Instructor: Amanda Hickman
Chenwei Tian & Chloe Lessard
How did we do? Peter is going to grade them, but we can use Google Spreadsheets to check our answers to some questions.
- An agency’s budget was $21 million in 2017. It is $24.5 million in 2018. What was the percentage increase, rounded to one decimal place?
Can we use a spreadsheet formula to calculate this? (Yes. So open Google Sheets ...)
- There were 15,000 violent crimes in 2017 in city A, which had a population of 350,000. There were 9,000 violent crimes in City B, which had a population of 500,000. Complete the following sentence with a number rounded to one decimal place: “City A’s violent crime rate was ... times that of city B.”
What we need to do is normalize the data to the population.

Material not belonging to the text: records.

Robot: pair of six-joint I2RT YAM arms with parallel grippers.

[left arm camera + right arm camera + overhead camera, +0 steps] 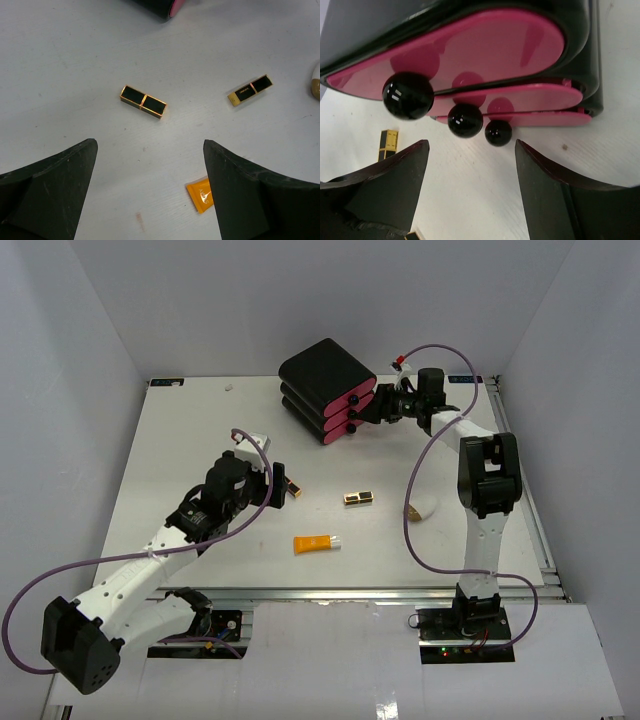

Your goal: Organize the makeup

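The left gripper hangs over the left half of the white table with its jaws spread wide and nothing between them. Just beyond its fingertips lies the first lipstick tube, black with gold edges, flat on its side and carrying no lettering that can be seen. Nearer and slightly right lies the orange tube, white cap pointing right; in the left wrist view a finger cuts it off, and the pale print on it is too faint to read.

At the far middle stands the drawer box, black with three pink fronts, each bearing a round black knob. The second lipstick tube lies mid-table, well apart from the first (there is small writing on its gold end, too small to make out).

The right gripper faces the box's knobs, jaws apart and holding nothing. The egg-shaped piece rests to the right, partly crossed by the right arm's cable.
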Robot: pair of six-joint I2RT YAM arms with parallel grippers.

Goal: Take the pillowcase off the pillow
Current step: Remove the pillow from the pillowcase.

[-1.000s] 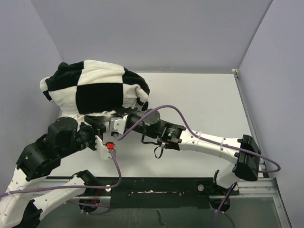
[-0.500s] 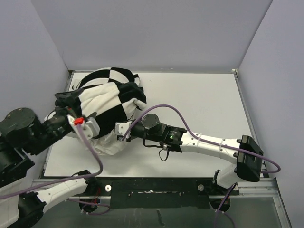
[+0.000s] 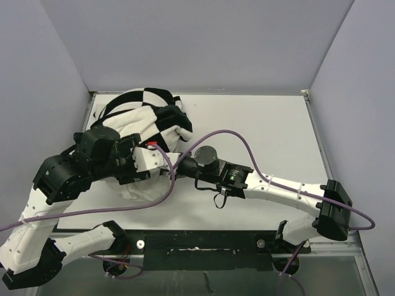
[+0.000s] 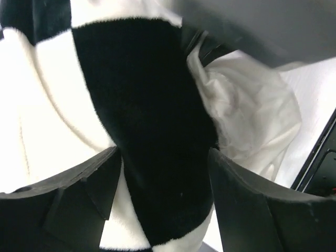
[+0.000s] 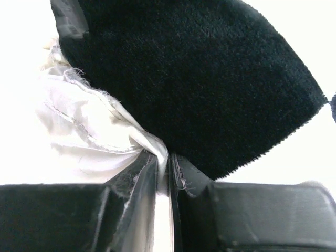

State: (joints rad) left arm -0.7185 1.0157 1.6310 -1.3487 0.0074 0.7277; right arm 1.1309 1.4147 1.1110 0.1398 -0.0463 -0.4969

City | Crimes | Population | Rate |
---|---|---|---|
A | 15000 | 350000 | |
B | 9000 | 500000 |
Spreadsheets are the simplest tool in your data toolbox. There are some real limitations that you'll encounter when you try to use spreadsheets for large datasets or complex, reproducible analysis, but some facility with core spreadsheet functions will go a long, long way towards improving your data skills.
Sort, filter, summarize, group and join.
We're going to use Google Sheets in class, but LibreOffice Calc is a great, open source option. Excel is also perfectly good, though it's been a long time since anyone showed me a reason to choose it over LibreOffice.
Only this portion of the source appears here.